What is the mission?

Mr. Kumar is being seen as the prime mover of the ZBNF as Andhra Pradesh inches towards becoming India’s first natural farming State, covering 60 lakh farmers and 12,294 gram panchayats by 2024, and 80 lakh hectares or 90% of the cultivable area by 2026.

For Mr. Kumar, a 1983-batch IAS officer, heralding a natural farming era is a dream and comes at the end of a long career, 28 years of which were spent on the Tribal, Rural and Agriculture Development Departments. After retiring in September 2016, he became adviser to the government on agriculture and vice-chairman of the Rythu Sadhikara Samstha, a not-for-profit company set up by the government to usher in natural farming. According to Mr. Kumar, “’for both farmers and consumers, natural farming is a win-win situation.” Simply put, the ZBNF is a practice that believes in natural growth of crops without fertilizer and pesticide or any other “foreign” elements. The inputs used for seed treatments and other inoculations are cow dung and cow urine. Vidarbha farmer and Padma Shri awardee Subhash Palekar, the biggest champion of the ZBNF, pioneered a cow dung- and cow urine-based concept for seed treatment, inoculation, mulching and soil aeration.

How did he spread the word?

Mr. Kumar realised that to promote the ZBNF, he would have to speak to the farmer in a language he understands. He prompted the Agriculture Department to identify community resource persons or ‘champion farmers’ from the villages who would motivate other farmers to achieve the ultimate goal of ‘biovillages’ (the entire village taking to natural farming) in phases. The initial committed group of 800, trained in natural farming, were used as CRPs to spread the concept.

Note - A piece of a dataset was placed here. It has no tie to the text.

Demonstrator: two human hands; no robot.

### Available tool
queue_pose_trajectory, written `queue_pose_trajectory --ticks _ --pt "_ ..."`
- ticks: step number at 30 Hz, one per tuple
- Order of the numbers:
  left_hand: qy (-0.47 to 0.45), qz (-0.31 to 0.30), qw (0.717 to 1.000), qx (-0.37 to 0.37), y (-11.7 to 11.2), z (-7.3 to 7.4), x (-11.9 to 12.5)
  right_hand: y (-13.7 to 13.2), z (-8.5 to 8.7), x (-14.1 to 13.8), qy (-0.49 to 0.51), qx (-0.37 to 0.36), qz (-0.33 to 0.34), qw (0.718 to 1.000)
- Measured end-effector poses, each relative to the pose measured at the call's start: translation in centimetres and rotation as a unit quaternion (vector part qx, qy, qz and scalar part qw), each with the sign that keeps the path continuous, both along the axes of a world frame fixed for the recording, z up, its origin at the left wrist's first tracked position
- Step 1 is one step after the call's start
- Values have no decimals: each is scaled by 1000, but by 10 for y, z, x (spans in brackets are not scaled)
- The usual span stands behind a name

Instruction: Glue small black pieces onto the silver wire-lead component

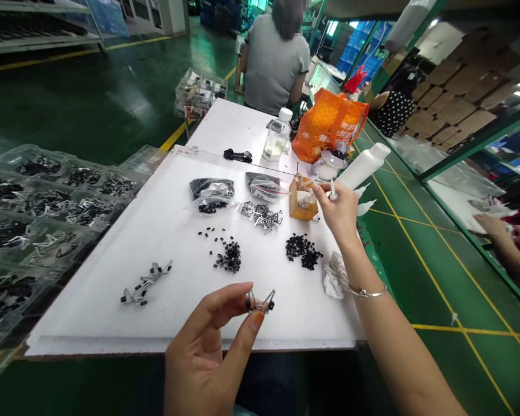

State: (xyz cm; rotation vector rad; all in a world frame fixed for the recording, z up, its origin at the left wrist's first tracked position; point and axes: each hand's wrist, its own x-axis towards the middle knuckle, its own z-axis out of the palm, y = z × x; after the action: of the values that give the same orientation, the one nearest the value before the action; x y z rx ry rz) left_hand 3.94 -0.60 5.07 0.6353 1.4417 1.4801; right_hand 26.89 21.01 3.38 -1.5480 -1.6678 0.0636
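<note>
Green-painted factory flooring with yellow lane lines surrounds a white-topped workbench, and a co-worker stands beyond its far end. Near the front edge of the bench, the left hand pinches a small black component with bent metal leads between thumb and fingertips, with the other fingers apart and loosely curved. This part appears light and stiff, but its thin leads may bend; take hold at the black body, not the leads. The right hand closes its fingers around the nozzle end of a white plastic squeeze bottle, held tilted above the bench beside a small cardboard tray. Loose black blocks, a heap of leaded parts and two zip bags lie on the bench. A crumpled white cloth lies below the right hand.
</note>
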Motion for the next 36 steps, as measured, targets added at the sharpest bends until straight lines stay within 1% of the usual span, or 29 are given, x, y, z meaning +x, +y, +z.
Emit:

After preparatory work, this massive task began with Mr. Palekar’s eight-day training for 5,000 farmers in the ZBNF in January 2016. By the end of 2017, 40,000 farmers in 704 villages were covered, 2017-18 saw 1,63,000 being roped in at 972 villages, and during the current year the target is 5,00,000 farmers in 3,015 villages.

What were the challenges?

For Mr. Kumar, one of the biggest challenges was that of mindset. Farmers had been brought up to believe that chemical-based farming, with external inputs, was necessary to increase yields. But when fellow farmers who had taken to natural farming briefed the others of the benefits, especially of cost, they took to it “like fish to water.”

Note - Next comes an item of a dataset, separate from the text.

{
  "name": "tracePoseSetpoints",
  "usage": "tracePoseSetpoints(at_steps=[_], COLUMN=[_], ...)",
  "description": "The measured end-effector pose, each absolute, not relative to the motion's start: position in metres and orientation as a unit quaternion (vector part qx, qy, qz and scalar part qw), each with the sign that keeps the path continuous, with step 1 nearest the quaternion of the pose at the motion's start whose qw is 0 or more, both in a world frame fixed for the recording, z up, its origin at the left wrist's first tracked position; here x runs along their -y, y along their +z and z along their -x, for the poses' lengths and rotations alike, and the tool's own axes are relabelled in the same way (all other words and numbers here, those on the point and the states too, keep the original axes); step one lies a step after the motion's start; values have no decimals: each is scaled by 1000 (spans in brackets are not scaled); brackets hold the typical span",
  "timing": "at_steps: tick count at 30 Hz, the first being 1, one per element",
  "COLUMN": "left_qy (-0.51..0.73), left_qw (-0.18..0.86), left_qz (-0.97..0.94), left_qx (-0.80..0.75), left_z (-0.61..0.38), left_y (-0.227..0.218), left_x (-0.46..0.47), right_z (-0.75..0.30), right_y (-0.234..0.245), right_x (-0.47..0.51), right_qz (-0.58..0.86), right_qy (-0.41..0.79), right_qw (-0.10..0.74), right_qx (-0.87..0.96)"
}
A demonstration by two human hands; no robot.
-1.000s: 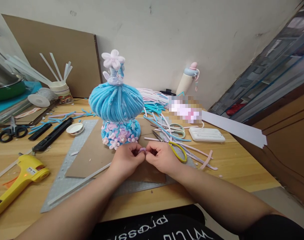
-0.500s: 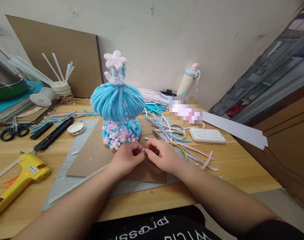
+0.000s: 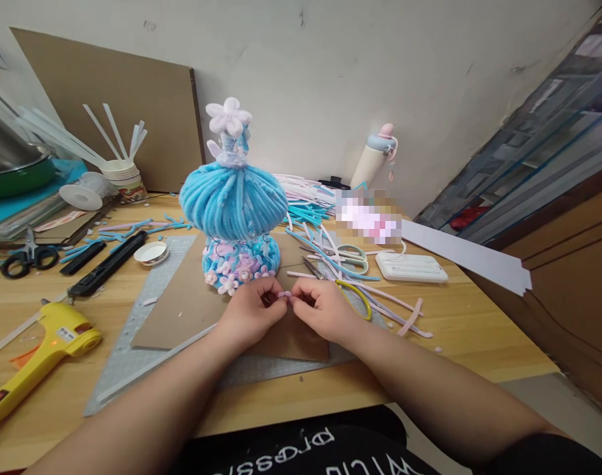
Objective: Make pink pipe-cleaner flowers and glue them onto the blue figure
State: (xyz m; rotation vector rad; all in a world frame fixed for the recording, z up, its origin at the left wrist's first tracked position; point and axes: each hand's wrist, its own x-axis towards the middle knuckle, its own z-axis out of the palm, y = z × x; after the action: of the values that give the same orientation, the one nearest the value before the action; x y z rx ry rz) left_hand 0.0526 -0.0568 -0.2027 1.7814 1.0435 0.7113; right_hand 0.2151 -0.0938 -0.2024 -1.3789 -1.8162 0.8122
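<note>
My left hand (image 3: 254,309) and my right hand (image 3: 320,307) meet fingertip to fingertip above a brown cardboard sheet (image 3: 182,323). Both are closed in a pinch on a small piece of pale purple pipe cleaner (image 3: 285,295), mostly covered by the fingers. Just behind my left hand stands a pipe-cleaner ornament: a puffed blue top (image 3: 234,201), a white-pink flower (image 3: 229,117) at its tip, and a blue base (image 3: 241,260) dotted with small pink flowers. Yellow-handled pliers or scissors (image 3: 355,297) lie by my right hand, their kind partly hidden.
At left are a yellow glue gun (image 3: 66,330), a black utility knife (image 3: 110,264) and black scissors (image 3: 30,254). Loose pipe cleaners (image 3: 305,211), green-handled scissors (image 3: 355,259), a white power bank (image 3: 411,268) and a bottle (image 3: 372,158) are to the right. A grey cutting mat (image 3: 113,376) lies underneath.
My fingertips have drawn slightly apart, so more of the purple pipe cleaner shows between them. Everything else is where it was.
</note>
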Motion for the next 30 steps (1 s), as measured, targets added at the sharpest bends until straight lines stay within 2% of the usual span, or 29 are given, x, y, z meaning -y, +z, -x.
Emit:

Having worked for rural welfare for years, Mr. Kumar found it easy to reach out to the community. In service, he had initiated the novel concept of Community Coordinators. Under it, young professionals from reputed institutes, like the IITs, would spend three years in a tribal village. Then as CEO of the Society for Elimination of Rural Poverty of the undivided Andhra Pradesh government from 2000 to 2010, he implemented a poverty eradication programme on an outlay of over ₹2,600 crore. The programme, covering all villages, was successful in organising 1.15 crore rural poor women in thrift and credit-based self-help groups. The key impact is that these groups mobilised bank credit to the tune of ₹65,000 crore in the undivided State as on March 2014.

What lies in store?

Mr. Kumar is looking forward to the day, most likely by 2024, when Andhra Pradesh will be called a natural farming State.